Activity: Return verbatim all lines from the first one in the records to the line with "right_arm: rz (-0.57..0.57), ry", both ends kept.

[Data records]
# # # # # # #

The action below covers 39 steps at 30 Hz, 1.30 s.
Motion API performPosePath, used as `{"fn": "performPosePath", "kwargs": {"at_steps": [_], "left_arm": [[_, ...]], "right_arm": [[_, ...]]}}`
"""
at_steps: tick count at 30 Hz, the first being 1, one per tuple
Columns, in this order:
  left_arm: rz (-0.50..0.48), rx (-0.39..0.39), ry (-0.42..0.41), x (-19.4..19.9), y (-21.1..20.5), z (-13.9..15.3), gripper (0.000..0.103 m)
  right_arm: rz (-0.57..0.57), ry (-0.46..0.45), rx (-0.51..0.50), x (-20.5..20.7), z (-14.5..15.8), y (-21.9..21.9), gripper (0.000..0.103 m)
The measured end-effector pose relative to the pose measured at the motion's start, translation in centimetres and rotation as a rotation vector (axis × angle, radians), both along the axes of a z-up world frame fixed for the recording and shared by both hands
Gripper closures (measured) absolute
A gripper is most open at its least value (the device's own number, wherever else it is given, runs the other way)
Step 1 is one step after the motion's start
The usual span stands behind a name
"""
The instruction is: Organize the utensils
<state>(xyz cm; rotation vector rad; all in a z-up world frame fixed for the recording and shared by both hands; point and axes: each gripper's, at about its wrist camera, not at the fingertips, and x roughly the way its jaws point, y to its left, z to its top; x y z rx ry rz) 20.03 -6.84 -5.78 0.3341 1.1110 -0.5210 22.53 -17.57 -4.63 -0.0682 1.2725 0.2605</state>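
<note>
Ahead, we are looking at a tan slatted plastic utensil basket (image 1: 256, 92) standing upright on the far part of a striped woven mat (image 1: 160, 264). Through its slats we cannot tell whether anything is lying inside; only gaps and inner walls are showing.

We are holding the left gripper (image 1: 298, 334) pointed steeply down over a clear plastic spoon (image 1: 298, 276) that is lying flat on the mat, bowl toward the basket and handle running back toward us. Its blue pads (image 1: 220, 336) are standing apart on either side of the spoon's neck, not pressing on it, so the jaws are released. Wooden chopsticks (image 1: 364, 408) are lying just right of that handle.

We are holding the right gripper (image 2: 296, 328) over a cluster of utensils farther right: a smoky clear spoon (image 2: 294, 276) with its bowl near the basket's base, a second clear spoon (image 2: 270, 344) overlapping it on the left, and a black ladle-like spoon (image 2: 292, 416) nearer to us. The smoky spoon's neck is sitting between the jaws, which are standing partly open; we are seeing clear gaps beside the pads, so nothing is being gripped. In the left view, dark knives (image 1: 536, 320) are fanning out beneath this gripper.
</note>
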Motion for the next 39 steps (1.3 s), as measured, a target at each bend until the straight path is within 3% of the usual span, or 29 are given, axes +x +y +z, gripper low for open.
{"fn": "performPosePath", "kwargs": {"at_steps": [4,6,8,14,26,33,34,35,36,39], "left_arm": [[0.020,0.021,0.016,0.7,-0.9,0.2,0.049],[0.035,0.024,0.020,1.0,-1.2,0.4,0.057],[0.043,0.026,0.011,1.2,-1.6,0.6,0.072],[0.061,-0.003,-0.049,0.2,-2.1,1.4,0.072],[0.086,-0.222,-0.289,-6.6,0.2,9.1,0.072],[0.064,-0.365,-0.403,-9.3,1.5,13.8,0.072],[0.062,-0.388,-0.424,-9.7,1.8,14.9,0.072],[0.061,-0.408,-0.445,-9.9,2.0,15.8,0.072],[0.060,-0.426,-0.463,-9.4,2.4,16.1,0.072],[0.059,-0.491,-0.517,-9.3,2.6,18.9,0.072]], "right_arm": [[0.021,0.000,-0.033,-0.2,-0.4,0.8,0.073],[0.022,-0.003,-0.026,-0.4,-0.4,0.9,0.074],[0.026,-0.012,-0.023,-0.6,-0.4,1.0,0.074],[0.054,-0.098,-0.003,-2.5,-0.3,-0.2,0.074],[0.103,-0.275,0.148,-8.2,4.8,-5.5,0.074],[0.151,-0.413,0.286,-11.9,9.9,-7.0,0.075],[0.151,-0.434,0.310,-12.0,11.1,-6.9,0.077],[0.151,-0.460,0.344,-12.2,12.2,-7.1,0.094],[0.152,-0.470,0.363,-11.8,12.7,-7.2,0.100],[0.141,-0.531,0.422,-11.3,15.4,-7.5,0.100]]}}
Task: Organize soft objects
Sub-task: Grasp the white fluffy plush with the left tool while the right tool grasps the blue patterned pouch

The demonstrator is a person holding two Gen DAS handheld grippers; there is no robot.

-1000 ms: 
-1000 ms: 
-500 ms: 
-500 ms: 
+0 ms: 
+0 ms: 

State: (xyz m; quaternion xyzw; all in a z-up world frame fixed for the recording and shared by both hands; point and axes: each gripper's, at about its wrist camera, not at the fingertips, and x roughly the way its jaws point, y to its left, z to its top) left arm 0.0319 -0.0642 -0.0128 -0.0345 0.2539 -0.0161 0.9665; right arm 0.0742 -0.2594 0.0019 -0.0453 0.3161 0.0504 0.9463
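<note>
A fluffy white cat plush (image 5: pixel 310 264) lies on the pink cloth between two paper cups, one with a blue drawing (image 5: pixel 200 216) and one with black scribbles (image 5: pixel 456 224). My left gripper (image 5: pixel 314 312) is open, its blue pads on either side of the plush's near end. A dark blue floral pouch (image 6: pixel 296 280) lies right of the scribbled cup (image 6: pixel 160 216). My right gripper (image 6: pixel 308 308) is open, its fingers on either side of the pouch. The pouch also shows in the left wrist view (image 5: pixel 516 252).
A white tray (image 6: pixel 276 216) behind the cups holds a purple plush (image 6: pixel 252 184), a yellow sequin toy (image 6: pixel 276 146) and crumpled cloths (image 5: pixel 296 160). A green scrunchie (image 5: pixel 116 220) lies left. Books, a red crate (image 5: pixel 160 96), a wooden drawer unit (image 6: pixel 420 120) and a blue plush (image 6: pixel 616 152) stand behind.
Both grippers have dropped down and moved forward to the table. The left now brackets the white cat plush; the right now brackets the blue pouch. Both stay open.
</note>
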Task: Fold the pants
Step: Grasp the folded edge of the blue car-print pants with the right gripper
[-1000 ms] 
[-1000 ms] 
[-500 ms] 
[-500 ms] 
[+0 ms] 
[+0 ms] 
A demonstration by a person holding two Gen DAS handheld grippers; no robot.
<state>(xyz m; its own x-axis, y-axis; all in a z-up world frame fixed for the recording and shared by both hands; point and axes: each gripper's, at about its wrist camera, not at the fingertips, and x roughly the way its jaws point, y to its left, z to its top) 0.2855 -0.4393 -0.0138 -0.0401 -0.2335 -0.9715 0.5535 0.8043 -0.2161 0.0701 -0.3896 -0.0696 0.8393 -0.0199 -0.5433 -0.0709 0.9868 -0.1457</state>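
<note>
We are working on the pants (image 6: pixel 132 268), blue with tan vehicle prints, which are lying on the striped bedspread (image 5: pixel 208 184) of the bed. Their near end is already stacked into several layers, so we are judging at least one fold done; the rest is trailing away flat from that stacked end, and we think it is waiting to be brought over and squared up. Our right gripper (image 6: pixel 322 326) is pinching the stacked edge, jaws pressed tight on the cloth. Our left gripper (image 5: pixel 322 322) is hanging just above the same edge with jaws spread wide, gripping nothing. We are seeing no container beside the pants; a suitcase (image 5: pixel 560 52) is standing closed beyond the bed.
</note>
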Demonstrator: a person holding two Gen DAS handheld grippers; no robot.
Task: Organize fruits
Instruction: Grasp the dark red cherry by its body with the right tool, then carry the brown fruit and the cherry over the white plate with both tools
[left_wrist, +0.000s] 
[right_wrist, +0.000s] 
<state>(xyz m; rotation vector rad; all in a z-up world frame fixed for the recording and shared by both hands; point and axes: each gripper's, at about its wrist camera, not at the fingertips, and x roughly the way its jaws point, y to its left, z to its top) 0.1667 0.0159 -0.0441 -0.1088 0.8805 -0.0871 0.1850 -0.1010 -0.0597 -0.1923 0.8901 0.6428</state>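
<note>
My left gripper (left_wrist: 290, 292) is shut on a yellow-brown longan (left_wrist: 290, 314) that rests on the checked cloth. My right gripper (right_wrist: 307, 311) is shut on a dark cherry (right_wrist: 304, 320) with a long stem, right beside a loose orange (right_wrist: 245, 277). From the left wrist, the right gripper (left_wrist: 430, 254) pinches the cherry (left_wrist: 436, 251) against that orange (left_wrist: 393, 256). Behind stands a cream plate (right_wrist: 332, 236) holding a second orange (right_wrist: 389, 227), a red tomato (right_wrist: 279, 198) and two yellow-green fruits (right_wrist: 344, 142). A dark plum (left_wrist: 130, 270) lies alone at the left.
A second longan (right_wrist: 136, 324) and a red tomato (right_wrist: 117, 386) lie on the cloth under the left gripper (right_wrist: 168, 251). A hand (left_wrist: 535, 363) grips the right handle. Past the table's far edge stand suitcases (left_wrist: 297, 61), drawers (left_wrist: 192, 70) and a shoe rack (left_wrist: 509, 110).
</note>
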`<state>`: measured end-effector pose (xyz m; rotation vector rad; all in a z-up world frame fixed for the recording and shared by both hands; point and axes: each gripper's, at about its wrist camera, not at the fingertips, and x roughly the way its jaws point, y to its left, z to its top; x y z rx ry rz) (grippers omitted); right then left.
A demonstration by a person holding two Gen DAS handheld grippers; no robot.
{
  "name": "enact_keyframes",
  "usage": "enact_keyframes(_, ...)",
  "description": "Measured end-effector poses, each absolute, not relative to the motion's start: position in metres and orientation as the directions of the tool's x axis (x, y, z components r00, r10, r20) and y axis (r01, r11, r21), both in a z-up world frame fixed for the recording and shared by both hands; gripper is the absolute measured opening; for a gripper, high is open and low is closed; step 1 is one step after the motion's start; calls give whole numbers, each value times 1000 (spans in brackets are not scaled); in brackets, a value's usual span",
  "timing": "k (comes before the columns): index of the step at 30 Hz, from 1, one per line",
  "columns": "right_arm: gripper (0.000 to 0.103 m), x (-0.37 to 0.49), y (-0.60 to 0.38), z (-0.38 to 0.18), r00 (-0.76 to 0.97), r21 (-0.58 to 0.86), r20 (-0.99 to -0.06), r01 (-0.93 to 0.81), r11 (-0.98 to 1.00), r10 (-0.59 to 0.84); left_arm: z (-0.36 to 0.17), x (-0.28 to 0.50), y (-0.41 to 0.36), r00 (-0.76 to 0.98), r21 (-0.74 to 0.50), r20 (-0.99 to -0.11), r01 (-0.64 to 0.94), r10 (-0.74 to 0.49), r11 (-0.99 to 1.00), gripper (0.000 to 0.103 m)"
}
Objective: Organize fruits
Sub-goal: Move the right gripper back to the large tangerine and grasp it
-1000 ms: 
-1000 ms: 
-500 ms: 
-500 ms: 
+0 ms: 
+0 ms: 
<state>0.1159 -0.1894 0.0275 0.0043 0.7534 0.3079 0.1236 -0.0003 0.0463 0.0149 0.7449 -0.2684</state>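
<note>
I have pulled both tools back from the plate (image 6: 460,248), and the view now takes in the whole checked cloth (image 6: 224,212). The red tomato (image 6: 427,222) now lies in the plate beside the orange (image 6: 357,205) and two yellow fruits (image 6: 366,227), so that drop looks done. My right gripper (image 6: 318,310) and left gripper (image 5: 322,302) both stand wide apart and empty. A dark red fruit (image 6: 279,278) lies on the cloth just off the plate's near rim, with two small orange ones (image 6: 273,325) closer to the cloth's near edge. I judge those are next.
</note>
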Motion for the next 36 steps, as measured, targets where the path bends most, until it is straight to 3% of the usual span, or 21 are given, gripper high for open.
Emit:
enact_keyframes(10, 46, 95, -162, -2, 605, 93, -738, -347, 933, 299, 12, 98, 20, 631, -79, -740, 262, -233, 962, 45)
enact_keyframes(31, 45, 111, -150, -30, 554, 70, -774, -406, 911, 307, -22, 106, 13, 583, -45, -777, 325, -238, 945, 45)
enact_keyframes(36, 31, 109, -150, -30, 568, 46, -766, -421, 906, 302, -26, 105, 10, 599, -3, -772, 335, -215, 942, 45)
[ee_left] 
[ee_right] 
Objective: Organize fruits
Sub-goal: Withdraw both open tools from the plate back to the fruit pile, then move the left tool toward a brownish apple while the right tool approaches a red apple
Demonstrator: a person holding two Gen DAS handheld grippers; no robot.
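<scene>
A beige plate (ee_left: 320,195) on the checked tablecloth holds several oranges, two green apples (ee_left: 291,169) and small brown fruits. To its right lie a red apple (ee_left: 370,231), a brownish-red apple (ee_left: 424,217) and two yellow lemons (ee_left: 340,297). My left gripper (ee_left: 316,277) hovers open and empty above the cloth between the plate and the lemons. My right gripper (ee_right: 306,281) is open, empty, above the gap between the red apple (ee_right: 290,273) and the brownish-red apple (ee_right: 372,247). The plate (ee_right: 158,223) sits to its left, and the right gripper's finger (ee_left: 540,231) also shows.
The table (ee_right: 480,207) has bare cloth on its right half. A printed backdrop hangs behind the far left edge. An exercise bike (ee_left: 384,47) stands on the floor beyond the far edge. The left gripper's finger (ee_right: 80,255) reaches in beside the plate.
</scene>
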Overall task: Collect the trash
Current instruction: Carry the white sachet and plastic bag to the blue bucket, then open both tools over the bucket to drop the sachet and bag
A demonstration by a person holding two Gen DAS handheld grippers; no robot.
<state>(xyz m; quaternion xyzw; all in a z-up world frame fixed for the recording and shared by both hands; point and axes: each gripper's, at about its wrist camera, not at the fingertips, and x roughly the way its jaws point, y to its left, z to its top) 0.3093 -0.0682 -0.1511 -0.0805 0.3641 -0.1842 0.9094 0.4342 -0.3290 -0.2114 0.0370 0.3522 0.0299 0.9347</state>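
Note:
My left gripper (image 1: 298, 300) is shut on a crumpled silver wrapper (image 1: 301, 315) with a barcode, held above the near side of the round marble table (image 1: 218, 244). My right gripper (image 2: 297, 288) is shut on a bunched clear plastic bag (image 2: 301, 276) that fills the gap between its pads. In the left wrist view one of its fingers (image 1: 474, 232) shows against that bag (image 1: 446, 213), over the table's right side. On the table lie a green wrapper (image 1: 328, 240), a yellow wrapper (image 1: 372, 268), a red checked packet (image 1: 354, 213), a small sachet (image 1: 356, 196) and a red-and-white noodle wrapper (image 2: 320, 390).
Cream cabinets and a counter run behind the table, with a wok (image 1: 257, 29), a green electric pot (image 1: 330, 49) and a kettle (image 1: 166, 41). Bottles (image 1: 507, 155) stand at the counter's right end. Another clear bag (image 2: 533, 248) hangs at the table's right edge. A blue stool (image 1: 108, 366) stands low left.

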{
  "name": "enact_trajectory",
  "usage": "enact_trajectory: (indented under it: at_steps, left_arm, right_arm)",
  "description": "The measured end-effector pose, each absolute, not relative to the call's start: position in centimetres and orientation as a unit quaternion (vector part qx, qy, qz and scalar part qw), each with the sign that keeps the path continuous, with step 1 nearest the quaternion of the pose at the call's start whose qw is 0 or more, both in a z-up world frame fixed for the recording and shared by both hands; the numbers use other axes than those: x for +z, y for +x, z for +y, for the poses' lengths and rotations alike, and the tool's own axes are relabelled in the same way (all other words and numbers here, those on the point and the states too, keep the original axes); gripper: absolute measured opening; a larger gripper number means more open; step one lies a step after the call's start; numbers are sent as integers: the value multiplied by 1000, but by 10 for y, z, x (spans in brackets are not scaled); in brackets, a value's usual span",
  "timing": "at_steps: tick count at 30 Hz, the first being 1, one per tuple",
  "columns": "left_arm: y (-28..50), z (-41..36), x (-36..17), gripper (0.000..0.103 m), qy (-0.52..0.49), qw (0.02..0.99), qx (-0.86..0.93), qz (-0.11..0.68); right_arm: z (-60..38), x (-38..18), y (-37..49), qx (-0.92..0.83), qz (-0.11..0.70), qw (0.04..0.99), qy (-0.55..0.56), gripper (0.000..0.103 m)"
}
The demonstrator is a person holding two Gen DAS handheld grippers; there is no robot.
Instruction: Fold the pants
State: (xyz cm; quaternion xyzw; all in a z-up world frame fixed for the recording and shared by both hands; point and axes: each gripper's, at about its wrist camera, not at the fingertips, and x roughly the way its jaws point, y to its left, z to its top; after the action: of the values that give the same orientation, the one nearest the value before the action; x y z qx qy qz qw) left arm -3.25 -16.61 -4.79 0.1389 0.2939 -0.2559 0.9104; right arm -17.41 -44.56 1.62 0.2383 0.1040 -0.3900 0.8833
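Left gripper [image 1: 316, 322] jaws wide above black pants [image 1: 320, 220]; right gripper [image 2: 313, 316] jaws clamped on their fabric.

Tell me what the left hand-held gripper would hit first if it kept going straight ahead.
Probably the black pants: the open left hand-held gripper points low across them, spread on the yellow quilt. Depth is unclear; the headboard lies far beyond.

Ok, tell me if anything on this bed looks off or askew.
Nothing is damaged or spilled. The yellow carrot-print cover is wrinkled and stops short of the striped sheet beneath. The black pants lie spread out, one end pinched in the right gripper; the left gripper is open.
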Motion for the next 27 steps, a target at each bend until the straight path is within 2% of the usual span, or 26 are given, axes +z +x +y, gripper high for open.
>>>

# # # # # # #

Completed task:
The action below covers 39 steps at 30 Hz, 1.30 s.
Motion API performPosePath, used as `{"fn": "performPosePath", "kwargs": {"at_steps": [_], "left_arm": [[_, ...]], "right_arm": [[_, ...]]}}`
"""
at_steps: tick count at 30 Hz, the first being 1, one per tuple
Columns, in this order:
  left_arm: rz (-0.50..0.48), rx (-0.39..0.39), ry (-0.42..0.41), x (-19.4..19.9), y (-21.1..20.5), z (-13.9..15.3), gripper (0.000..0.103 m)
  right_arm: rz (-0.57..0.57), ry (-0.46..0.45), rx (-0.51..0.50), x (-20.5..20.7), z (-14.5..15.8), y (-21.9..21.9), gripper (0.000..0.103 m)

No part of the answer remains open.